**What is being asked**
Show each line of the data below that has the string "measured" in it.

**Data provided**
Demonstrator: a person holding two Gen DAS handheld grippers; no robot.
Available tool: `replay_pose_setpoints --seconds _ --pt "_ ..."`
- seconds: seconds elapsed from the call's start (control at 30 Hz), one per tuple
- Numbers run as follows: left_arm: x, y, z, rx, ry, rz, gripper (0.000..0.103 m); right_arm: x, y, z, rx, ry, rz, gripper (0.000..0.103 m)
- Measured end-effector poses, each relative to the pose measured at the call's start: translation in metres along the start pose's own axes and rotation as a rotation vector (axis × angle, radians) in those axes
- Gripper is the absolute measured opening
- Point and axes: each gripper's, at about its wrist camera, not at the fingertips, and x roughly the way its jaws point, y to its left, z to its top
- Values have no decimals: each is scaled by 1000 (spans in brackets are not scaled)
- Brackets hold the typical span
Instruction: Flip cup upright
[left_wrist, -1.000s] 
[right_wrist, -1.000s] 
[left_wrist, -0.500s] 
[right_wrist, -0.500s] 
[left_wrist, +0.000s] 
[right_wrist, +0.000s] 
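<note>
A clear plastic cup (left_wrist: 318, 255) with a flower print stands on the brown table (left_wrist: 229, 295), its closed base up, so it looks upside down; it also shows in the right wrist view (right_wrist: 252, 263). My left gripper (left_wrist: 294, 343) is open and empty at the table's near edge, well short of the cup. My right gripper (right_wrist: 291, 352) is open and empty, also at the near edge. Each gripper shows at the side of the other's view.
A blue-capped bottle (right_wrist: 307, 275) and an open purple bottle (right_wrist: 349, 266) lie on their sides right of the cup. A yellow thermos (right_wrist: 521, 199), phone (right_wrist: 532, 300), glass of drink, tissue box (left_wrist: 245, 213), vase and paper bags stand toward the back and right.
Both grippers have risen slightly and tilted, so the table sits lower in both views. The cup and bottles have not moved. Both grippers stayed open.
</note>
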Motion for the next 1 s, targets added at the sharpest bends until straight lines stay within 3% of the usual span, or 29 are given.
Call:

**Written solution**
- Measured end-effector poses, each relative to the pose measured at the call's start: translation in metres along the start pose's own axes and rotation as a rotation vector (axis × angle, radians) in those axes
- Gripper is the absolute measured opening

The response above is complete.